To do: Take the lines from the beginning of the material through the line containing "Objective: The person" and retype them exactly, leaving the pictures out.

Dataset section:
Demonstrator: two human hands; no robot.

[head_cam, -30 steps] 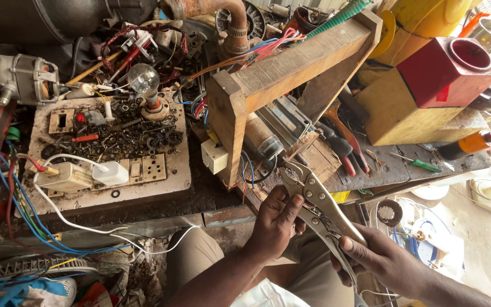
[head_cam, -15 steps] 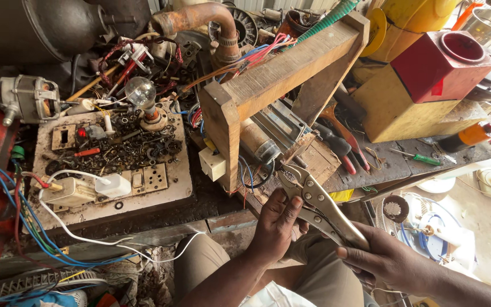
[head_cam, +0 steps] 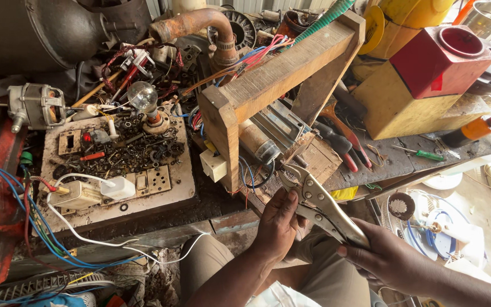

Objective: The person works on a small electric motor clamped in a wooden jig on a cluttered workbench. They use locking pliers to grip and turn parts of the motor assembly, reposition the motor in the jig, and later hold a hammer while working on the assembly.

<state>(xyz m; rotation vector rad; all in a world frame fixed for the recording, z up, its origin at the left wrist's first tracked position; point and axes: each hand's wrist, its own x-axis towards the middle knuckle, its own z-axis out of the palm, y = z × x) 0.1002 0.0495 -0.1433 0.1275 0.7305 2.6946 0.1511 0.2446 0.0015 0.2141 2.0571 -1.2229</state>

Answer for the task:
Demonstrator: two human hands; no robot.

[head_cam, -30 steps] 
[head_cam, -15 steps] 
[head_cam, +0 steps] 

Objective: The person works on a small electric motor clamped in a wooden jig on a cluttered workbench. They use locking pliers to grip and turn parts of the motor assembly, reposition the motor in the jig, and later hold a hammer while working on the assembly.

There is no more to this exercise.